— Exercise aim —
Return every entry below exactly as written.

(Collected data)
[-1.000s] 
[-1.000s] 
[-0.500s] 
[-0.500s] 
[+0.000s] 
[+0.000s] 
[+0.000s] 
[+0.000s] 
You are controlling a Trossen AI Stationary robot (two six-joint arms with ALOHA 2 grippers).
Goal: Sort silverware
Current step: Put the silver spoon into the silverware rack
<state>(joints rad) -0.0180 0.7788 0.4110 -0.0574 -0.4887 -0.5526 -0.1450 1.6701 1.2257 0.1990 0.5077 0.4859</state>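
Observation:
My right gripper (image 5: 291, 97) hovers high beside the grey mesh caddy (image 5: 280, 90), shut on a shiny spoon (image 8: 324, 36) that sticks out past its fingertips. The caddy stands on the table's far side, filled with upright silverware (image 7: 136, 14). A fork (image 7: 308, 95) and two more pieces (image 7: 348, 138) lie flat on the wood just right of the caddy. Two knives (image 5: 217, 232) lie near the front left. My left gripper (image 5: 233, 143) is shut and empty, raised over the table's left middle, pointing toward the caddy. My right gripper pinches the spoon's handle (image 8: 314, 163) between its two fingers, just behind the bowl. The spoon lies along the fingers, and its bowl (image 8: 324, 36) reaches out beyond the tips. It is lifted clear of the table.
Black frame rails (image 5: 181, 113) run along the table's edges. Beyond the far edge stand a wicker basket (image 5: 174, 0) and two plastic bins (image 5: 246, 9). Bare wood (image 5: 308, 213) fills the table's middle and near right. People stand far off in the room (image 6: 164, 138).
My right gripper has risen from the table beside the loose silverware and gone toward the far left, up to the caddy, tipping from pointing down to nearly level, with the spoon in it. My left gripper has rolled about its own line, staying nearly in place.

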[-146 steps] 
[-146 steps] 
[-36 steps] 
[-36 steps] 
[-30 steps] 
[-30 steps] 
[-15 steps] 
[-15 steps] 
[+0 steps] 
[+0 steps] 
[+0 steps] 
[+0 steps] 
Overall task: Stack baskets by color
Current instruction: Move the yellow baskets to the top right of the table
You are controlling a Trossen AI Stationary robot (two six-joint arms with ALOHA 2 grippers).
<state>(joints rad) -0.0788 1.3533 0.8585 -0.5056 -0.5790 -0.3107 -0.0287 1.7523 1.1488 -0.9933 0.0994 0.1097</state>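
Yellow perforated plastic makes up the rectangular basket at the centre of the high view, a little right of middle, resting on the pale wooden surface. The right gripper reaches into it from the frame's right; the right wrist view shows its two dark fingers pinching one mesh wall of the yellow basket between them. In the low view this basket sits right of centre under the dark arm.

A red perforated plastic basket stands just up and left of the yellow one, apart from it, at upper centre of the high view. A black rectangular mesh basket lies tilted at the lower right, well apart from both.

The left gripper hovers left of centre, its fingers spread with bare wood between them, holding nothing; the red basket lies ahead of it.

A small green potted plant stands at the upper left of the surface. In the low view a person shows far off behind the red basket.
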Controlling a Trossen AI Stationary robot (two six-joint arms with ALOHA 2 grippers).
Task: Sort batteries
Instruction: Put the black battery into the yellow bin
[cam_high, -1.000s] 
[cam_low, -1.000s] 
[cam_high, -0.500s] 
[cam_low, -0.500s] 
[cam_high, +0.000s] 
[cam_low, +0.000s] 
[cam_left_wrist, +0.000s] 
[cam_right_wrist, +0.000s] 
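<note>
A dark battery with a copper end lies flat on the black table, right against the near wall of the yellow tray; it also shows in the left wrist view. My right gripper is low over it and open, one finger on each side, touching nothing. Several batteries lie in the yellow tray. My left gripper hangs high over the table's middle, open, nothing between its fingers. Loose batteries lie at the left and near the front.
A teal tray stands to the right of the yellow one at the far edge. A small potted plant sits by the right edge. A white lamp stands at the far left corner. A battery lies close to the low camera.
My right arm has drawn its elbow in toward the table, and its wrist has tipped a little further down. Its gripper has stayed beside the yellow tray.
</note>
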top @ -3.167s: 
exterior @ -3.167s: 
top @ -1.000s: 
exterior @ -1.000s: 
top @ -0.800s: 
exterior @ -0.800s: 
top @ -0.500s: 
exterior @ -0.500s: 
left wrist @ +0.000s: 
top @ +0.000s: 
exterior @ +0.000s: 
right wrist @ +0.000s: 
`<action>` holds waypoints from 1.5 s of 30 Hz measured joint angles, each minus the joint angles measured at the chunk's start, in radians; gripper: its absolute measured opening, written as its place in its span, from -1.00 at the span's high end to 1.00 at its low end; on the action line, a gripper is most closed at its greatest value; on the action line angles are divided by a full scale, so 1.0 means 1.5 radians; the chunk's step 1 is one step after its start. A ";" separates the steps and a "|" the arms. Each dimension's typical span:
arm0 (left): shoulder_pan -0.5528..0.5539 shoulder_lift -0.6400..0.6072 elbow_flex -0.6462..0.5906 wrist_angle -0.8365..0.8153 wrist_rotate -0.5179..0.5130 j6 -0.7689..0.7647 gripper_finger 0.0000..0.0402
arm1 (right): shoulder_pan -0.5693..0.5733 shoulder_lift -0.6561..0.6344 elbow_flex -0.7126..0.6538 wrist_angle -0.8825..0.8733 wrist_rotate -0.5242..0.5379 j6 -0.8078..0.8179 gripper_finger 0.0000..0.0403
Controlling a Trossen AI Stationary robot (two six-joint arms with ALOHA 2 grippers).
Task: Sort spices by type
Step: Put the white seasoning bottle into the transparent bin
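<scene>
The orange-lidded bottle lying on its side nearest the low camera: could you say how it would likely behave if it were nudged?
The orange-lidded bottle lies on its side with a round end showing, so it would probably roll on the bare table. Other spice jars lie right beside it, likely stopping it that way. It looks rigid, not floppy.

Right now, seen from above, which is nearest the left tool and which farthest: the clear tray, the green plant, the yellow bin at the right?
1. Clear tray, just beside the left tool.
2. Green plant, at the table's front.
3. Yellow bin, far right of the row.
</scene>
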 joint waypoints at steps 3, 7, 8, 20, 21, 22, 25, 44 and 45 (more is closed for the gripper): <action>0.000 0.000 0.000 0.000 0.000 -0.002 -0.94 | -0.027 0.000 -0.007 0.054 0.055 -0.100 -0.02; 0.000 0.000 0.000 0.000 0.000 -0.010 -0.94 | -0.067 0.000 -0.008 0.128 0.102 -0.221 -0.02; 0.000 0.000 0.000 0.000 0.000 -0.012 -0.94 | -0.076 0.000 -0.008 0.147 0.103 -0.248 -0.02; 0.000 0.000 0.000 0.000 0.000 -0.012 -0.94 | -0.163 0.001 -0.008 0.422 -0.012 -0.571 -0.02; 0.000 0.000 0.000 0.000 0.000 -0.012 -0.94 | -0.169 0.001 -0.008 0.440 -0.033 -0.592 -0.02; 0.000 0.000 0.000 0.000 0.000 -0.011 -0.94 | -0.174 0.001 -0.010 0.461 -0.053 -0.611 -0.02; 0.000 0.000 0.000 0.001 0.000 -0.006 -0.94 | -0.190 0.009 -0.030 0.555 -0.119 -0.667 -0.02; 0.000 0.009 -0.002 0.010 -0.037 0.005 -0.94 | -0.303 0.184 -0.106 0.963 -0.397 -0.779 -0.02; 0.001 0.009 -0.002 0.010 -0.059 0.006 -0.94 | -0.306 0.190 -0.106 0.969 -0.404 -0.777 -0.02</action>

— Answer below —
[-1.000s] 
[-1.000s] 
[-0.500s] 
[-0.500s] 
[+0.000s] 
[+0.000s] 
[+0.000s] 
[+0.000s] 
You are controlling a Trossen AI Stationary robot (two six-joint arms with ALOHA 2 grippers).
Goal: Sort silverware
Current step: Put the silver spoon into the silverware rack
<state>(joints rad) -0.0180 0.7788 0.4110 -0.0574 -0.4887 -0.5526 -0.1450 1.6701 1.2257 0.1990 0.5077 0.4859</state>
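Observation:
My right gripper (image 5: 291, 97) hovers high beside the grey mesh caddy (image 5: 280, 90), shut on a shiny spoon (image 8: 324, 36) that sticks out past its fingertips. The caddy stands on the table's far side, filled with upright silverware (image 7: 136, 14). A fork (image 7: 308, 95) and two more pieces (image 7: 348, 138) lie flat on the wood just right of the caddy. Two knives (image 5: 217, 232) lie near the front left. My left gripper (image 5: 233, 143) is shut and empty, raised over the table's left middle, pointing toward the caddy. My right gripper pinches the spoon's handle (image 8: 314, 163) between its two fingers, just behind the bowl. The spoon lies along the fingers, and its bowl (image 8: 324, 36) reaches out beyond the tips. It is lifted clear of the table.
Black frame rails (image 5: 181, 113) run along the table's edges. Beyond the far edge stand a wicker basket (image 5: 174, 0) and two plastic bins (image 5: 246, 9). Bare wood (image 5: 308, 213) fills the table's middle and near right. People stand far off in the room (image 6: 164, 138).
My right gripper has risen from the table beside the loose silverware and gone toward the far left, up to the caddy, tipping from pointing down to nearly level, with the spoon in it. My left gripper has rolled about its own line, staying nearly in place.
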
[-146 steps] 
[-146 steps] 
[-36 steps] 
[-36 steps] 
[-30 steps] 
[-30 steps] 
[-15 steps] 
[-15 steps] 
[+0 steps] 
[+0 steps] 
[+0 steps] 
[+0 steps] 
Overall task: Stack baskets by color
Current instruction: Move the yellow baskets to the top right of the table
You are controlling a Trossen AI Stationary robot (two six-joint arms with ALOHA 2 grippers).
<state>(joints rad) -0.0788 1.3533 0.8585 -0.5056 -0.5790 -0.3107 -0.0287 1.7523 1.1488 -0.9933 0.0994 0.1097</state>
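Yellow perforated plastic makes up the rectangular basket at the centre of the high view, a little right of middle, resting on the pale wooden surface. The right gripper reaches into it from the frame's right; the right wrist view shows its two dark fingers pinching one mesh wall of the yellow basket between them. In the low view this basket sits right of centre under the dark arm.

A red perforated plastic basket stands just up and left of the yellow one, apart from it, at upper centre of the high view. A black rectangular mesh basket lies tilted at the lower right, well apart from both.

The left gripper hovers left of centre, its fingers spread with bare wood between them, holding nothing; the red basket lies ahead of it.

A small green potted plant stands at the upper left of the surface. In the low view a person shows far off behind the red basket.
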Controlling a Trossen AI Stationary robot (two six-joint arms with ALOHA 2 grippers).
Task: Sort batteries
Instruction: Put the black battery into the yellow bin
[cam_high, -1.000s] 
[cam_low, -1.000s] 
[cam_high, -0.500s] 
[cam_low, -0.500s] 
[cam_high, +0.000s] 
[cam_low, +0.000s] 
[cam_left_wrist, +0.000s] 
[cam_right_wrist, +0.000s] 
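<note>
A dark battery with a copper end lies flat on the black table, right against the near wall of the yellow tray; it also shows in the left wrist view. My right gripper is low over it and open, one finger on each side, touching nothing. Several batteries lie in the yellow tray. My left gripper hangs high over the table's middle, open, nothing between its fingers. Loose batteries lie at the left and near the front.
A teal tray stands to the right of the yellow one at the far edge. A small potted plant sits by the right edge. A white lamp stands at the far left corner. A battery lies close to the low camera.
My right arm has drawn its elbow in toward the table, and its wrist has tipped a little further down. Its gripper has stayed beside the yellow tray.
</note>
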top @ -3.167s: 
exterior @ -3.167s: 
top @ -1.000s: 
exterior @ -1.000s: 
top @ -0.800s: 
exterior @ -0.800s: 
top @ -0.500s: 
exterior @ -0.500s: 
left wrist @ +0.000s: 
top @ +0.000s: 
exterior @ +0.000s: 
right wrist @ +0.000s: 
`<action>` holds waypoints from 1.5 s of 30 Hz measured joint angles, each minus the joint angles measured at the chunk's start, in radians; gripper: its absolute measured opening, written as its place in its span, from -1.00 at the span's high end to 1.00 at its low end; on the action line, a gripper is most closed at its greatest value; on the action line angles are divided by a full scale, so 1.0 means 1.5 radians; the chunk's step 1 is one step after its start. A ";" separates the steps and a "|" the arms. Each dimension's typical span:
arm0 (left): shoulder_pan -0.5528..0.5539 shoulder_lift -0.6400..0.6072 elbow_flex -0.6462..0.5906 wrist_angle -0.8365..0.8153 wrist_rotate -0.5179..0.5130 j6 -0.7689..0.7647 gripper_finger 0.0000..0.0402
arm1 (right): shoulder_pan -0.5693..0.5733 shoulder_lift -0.6561..0.6344 elbow_flex -0.7126..0.6538 wrist_angle -0.8825..0.8733 wrist_rotate -0.5242..0.5379 j6 -0.8078..0.8179 gripper_finger 0.0000..0.0403
Controlling a Trossen AI Stationary robot (two six-joint arms with ALOHA 2 grippers).
Task: Sort spices by type
Step: Put the white seasoning bottle into the transparent bin
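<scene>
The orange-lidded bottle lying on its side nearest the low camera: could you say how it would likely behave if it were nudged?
The orange-lidded bottle lies on its side with a round end showing, so it would probably roll on the bare table. Other spice jars lie right beside it, likely stopping it that way. It looks rigid, not floppy.

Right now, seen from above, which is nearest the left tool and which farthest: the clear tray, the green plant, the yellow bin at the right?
1. Clear tray, just beside the left tool.
2. Green plant, at the table's front.
3. Yellow bin, far right of the row.
</scene>
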 joint waypoints at steps 3, 7, 8, 20, 21, 22, 25, 44 and 45 (more is closed for the gripper): <action>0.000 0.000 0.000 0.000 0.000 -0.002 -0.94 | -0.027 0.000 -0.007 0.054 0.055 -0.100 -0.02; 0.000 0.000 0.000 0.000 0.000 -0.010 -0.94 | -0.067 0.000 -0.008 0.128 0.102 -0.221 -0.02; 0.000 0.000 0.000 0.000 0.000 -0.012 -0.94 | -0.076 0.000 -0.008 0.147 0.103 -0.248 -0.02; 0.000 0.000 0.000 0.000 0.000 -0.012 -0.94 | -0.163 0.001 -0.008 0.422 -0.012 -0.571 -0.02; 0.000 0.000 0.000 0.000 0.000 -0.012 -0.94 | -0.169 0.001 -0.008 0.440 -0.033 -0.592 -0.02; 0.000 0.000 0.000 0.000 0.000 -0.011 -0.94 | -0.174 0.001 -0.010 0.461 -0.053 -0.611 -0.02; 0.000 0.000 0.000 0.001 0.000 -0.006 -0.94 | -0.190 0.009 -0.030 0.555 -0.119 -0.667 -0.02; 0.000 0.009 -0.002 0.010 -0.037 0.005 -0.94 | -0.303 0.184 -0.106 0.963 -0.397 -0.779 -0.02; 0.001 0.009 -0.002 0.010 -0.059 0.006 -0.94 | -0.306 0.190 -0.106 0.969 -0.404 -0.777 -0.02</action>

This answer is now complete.